Every line of the data below must be output exactly, with images left out.

# # # # #

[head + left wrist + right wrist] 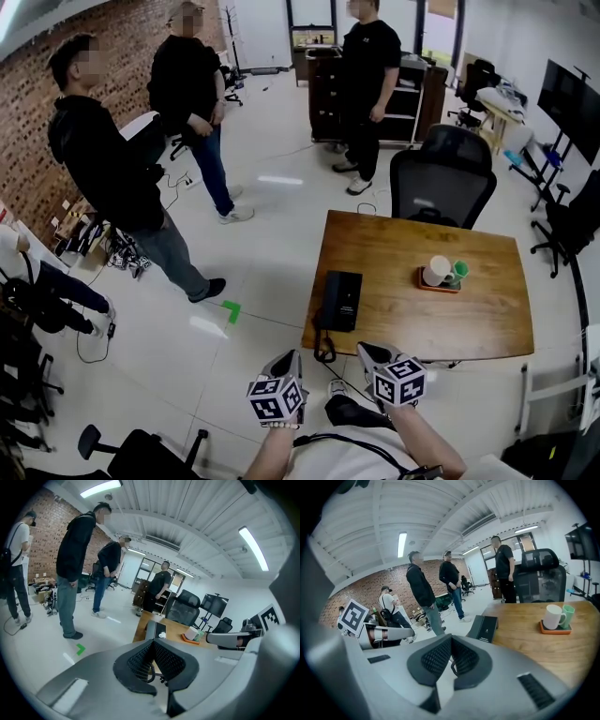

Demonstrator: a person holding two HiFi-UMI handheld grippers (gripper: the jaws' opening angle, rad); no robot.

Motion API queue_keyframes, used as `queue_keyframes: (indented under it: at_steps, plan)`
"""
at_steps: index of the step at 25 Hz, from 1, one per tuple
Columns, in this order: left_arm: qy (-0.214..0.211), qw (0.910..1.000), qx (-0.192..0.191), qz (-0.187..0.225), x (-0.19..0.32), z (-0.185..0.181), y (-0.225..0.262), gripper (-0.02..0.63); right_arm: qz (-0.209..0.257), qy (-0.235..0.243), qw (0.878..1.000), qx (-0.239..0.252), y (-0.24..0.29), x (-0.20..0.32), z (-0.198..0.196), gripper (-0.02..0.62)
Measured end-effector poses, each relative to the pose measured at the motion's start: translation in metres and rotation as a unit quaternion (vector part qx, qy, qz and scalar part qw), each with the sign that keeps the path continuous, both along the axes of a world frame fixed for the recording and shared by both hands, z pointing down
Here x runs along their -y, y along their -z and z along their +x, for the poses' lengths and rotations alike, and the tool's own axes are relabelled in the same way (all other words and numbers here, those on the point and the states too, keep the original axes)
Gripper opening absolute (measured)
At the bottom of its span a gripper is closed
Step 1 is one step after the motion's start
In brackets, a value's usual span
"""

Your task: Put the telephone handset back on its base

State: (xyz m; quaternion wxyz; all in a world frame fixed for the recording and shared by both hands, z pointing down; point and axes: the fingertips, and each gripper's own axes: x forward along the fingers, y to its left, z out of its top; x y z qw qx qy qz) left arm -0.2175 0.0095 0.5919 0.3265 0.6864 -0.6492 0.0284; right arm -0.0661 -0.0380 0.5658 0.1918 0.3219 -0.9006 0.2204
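The wooden table (pixel 469 319) stands just beyond both tools, its near edge running left to right ahead of the jaw tips. The black telephone (pixel 339 300) sits on the table's near left corner, close against the left edge. Its coiled cord (pixel 323 349) hangs over the near edge. The handset cannot be told apart from the base in any view. The left gripper (pixel 292 357) is clenched, tips meeting, with nothing grasped, and hangs off the table just short of the corner. The right gripper (pixel 365 350) is likewise clenched on nothing and sits at the near edge, right of the cord. Bare wood lies between the telephone and an orange tray (pixel 439 285) farther right, which bears a white mug (pixel 437 270) and a green cup (pixel 459 271). An office chair (pixel 442 183) closes the far side. Left of the table is open floor with a green marker (pixel 232 310). The nearest standing person (pixel 117 178) is well apart beyond it.
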Motion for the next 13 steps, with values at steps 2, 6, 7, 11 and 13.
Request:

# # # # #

FINISHED EXERCISE:
[head + left wrist + right wrist] 

Demonstrator: a person holding two HiFi-UMI handheld grippers (gripper: the jaws' opening angle, rad); no robot.

Motion API queue_keyframes, used as `queue_keyframes: (indented under it: at_steps, plan)`
"""
at_steps: index of the step at 25 Hz, from 1, one per tuple
Columns, in this order: left_arm: qy (-0.214..0.211), qw (0.910..1.000), qx (-0.192..0.191), qz (-0.187..0.225), x (-0.19..0.32), z (-0.185..0.181), y (-0.225..0.262), gripper (-0.02..0.63); right_arm: qz (-0.209..0.257), qy (-0.235..0.243), qw (0.878..1.000), qx (-0.239..0.252), y (-0.24..0.29), x (-0.20..0.32), z (-0.198..0.196), gripper (-0.02..0.62)
Measured end-effector poses, each relative to the pose measured at the motion's start: translation in metres and rotation as a unit quaternion (vector part qx, qy, qz and scalar part qw), each with the sign that keeps the path continuous, both along the axes of a world frame fixed for the recording and shared by both hands, z pointing down
Here x runs along their -y, y along their -z and z along their +x, for the poses' lengths and rotations alike, and the tool's own axes are relabelled in the same way (all other words and numbers here, those on the point and the states too, keep the original axes)
Gripper opening absolute (measured)
At the bottom of its span a gripper is closed
Step 1 is one step after the motion's start
In brackets, a value's usual span
"""

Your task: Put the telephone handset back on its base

State: (xyz m; quaternion wxyz; all in a world frame fixed for the recording and shared by both hands, z pointing down; point and axes: the fingertips, and each gripper's own axes: x forward along the fingers, y to its left, z out of its top; x y z qw qx qy qz) left arm -0.2175 0.0095 0.5919 0.3265 0.6864 -0.6492 0.0284; right arm -0.0661 -0.0380 0.5658 0.1918 0.3219 -0.9006 0.2204
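The wooden table (pixel 469 319) stands just beyond both tools, its near edge running left to right ahead of the jaw tips. The black telephone (pixel 339 300) sits on the table's near left corner, close against the left edge. Its coiled cord (pixel 323 349) hangs over the near edge. The handset cannot be told apart from the base in any view. The left gripper (pixel 292 357) is clenched, tips meeting, with nothing grasped, and hangs off the table just short of the corner. The right gripper (pixel 365 350) is likewise clenched on nothing and sits at the near edge, right of the cord. Bare wood lies between the telephone and an orange tray (pixel 439 285) farther right, which bears a white mug (pixel 437 270) and a green cup (pixel 459 271). An office chair (pixel 442 183) closes the far side. Left of the table is open floor with a green marker (pixel 232 310). The nearest standing person (pixel 117 178) is well apart beyond it.
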Motion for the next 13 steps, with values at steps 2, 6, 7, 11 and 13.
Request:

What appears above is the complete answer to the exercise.